In the records below, find the line with "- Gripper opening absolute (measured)" and the line with "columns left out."; return exactly those lines and every line between them.

-- SOURCE MATERIAL follows --

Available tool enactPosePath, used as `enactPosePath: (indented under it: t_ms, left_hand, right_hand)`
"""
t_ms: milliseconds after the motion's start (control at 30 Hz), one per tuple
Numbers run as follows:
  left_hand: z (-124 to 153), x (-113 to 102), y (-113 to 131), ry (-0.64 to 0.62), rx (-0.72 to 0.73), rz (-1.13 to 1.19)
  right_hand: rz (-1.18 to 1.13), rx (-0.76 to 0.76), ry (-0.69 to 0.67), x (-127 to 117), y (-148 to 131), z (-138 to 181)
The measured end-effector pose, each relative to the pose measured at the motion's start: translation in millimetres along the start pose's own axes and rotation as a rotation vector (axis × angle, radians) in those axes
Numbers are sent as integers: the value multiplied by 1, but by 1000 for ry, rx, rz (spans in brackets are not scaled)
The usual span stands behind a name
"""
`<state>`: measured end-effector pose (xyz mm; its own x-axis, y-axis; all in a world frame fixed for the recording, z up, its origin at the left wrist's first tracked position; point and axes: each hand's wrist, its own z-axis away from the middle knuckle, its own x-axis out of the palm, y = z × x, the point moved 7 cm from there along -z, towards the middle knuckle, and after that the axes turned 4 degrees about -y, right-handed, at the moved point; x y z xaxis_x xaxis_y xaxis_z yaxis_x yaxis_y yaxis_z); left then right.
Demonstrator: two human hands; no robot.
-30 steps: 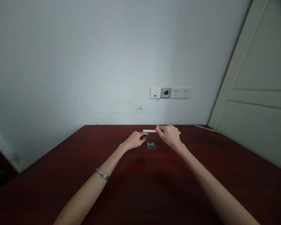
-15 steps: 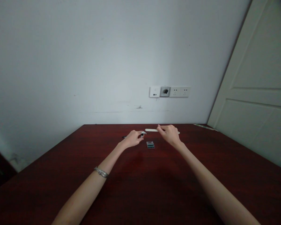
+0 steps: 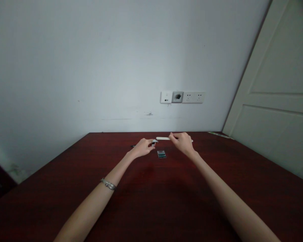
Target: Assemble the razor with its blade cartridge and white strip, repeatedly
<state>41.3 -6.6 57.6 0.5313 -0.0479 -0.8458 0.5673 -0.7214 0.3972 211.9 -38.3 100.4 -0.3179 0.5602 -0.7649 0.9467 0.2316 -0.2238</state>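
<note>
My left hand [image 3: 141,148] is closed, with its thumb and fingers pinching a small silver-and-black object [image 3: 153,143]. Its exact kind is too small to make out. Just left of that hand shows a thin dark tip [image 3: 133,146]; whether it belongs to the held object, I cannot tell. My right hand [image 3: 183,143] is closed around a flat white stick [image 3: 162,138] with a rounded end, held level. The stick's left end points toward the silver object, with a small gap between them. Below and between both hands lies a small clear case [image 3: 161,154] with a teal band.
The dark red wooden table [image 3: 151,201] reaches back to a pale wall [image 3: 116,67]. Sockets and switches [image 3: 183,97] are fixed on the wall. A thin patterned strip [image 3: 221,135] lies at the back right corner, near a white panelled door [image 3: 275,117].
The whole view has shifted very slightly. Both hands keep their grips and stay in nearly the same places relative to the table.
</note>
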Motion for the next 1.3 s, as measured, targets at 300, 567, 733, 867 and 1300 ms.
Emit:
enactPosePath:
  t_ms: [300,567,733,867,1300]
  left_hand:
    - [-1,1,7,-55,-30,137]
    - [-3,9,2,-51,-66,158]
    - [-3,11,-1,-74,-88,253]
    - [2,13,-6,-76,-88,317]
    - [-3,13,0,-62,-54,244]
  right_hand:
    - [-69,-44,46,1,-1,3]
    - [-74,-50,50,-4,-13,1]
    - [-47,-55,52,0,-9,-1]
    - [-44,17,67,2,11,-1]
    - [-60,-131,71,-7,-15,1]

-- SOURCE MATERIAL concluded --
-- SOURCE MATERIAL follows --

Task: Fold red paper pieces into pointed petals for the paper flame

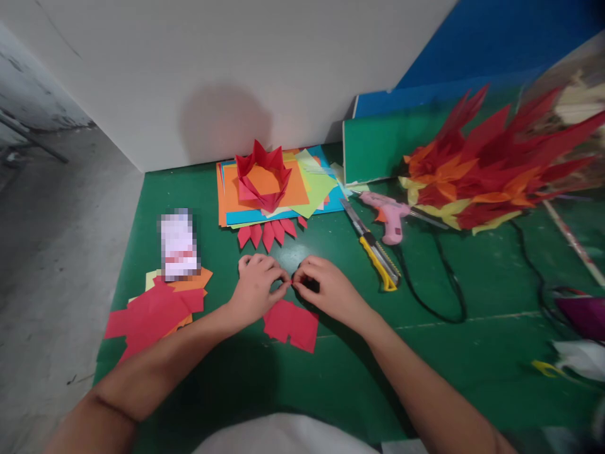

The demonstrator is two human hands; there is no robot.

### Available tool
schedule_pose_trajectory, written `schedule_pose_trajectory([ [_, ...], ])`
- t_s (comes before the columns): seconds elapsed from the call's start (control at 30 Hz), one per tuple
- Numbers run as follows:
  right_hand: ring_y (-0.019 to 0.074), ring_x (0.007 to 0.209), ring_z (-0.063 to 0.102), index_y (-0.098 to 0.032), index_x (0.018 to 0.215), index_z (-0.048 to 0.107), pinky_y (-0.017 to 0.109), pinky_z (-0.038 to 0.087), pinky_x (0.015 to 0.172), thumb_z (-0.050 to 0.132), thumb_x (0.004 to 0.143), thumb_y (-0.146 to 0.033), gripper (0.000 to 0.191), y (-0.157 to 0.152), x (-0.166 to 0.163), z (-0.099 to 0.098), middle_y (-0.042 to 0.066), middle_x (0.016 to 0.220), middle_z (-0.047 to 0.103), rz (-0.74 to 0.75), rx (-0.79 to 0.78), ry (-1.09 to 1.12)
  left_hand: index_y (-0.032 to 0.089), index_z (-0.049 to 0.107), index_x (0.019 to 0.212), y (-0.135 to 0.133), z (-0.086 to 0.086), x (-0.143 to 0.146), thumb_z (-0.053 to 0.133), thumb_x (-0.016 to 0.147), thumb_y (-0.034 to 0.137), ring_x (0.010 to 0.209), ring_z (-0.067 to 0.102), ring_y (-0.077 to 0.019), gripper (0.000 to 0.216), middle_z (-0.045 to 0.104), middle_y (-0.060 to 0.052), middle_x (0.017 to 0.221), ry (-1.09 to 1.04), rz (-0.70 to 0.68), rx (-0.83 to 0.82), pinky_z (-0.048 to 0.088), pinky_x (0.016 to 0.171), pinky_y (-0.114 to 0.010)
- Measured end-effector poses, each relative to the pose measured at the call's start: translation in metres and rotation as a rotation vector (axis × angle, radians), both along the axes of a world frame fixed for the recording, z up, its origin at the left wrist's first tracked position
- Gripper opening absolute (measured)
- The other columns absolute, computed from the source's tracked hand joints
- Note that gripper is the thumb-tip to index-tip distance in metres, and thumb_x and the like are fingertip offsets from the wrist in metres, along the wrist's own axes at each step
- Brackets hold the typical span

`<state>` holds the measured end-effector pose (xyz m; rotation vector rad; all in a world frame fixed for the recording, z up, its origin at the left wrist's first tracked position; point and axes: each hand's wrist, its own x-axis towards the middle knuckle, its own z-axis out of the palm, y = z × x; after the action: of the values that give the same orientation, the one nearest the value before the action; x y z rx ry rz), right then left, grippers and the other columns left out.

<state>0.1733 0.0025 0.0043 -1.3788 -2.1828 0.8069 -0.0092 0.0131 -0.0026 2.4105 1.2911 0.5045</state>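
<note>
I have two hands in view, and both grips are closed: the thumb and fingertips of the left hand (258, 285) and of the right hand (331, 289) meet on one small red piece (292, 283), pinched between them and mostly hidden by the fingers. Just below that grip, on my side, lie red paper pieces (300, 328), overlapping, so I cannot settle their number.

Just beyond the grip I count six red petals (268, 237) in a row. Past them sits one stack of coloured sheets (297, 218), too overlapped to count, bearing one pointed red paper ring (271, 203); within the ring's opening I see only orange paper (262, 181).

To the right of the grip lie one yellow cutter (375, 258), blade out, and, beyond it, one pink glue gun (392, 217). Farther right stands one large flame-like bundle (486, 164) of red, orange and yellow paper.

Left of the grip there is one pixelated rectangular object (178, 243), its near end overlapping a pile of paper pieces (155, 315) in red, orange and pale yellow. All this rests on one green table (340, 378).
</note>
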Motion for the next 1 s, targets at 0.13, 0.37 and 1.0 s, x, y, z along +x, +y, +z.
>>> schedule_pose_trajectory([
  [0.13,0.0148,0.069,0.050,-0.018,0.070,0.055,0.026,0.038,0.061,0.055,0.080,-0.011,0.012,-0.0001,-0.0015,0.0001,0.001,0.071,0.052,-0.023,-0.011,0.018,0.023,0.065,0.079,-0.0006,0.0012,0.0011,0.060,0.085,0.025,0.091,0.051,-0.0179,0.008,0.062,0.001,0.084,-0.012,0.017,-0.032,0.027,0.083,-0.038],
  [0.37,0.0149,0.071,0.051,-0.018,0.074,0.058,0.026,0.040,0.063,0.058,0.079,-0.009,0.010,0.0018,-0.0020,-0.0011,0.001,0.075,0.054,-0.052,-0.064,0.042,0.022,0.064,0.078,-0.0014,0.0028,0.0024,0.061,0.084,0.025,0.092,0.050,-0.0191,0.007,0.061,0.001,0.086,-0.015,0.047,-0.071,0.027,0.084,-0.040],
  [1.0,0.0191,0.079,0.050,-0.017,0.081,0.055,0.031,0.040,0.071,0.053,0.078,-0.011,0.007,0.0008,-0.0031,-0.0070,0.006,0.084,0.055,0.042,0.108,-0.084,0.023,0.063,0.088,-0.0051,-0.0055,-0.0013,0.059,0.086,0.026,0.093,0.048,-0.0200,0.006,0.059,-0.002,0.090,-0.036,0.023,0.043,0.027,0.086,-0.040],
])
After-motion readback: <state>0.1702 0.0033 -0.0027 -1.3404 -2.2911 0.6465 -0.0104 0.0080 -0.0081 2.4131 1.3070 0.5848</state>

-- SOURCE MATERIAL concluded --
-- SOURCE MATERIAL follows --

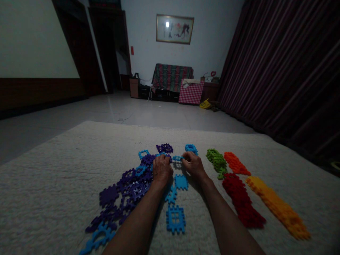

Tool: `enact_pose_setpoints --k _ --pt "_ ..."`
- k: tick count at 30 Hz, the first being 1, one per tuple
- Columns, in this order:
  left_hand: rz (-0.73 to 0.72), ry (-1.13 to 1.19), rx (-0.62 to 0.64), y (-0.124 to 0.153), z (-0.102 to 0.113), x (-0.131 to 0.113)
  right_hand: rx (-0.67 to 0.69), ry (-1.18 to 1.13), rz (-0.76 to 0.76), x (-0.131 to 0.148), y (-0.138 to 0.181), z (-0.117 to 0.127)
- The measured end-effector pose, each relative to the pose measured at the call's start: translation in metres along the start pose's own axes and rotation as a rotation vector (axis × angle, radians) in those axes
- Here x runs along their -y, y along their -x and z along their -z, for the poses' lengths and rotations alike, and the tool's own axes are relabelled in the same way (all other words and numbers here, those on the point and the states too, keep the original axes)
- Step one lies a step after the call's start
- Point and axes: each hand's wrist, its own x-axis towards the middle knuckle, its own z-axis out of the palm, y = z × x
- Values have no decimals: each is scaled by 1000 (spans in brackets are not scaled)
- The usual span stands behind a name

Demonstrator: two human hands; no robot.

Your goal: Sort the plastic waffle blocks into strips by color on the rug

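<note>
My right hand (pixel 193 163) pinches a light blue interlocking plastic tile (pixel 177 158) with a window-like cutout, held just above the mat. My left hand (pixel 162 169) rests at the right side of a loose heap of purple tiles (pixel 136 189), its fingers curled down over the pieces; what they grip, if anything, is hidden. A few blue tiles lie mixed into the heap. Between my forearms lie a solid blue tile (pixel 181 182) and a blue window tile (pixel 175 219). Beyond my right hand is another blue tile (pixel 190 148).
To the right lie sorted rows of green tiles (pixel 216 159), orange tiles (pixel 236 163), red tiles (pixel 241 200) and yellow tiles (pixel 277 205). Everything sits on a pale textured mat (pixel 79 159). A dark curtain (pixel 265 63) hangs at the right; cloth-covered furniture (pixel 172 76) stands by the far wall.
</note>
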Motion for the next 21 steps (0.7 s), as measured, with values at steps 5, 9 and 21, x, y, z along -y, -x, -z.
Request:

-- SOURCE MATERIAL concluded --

- _ANSWER BELOW_
- Gripper opening absolute (measured)
- The other columns absolute, computed from the source's tracked hand joints
- Note that gripper is the thumb-tip to index-tip distance in metres, and thumb_x and the like are fingertip offsets from the wrist in metres, along the wrist's own axes at each step
- Brackets hold the typical span

`<state>` holds the measured end-effector pose (xyz m; rotation vector rad; all in a world frame fixed for the recording, z up, its origin at the left wrist's first tracked position; point and axes: each hand's wrist, its own x-axis towards the middle knuckle, its own z-axis out of the palm, y = z × x; after the action: of the values that give the same orientation, the one nearest the value before the action; x y z rx ry rz), right then left, grippers and the other columns left out.

That concludes the answer to the exercise.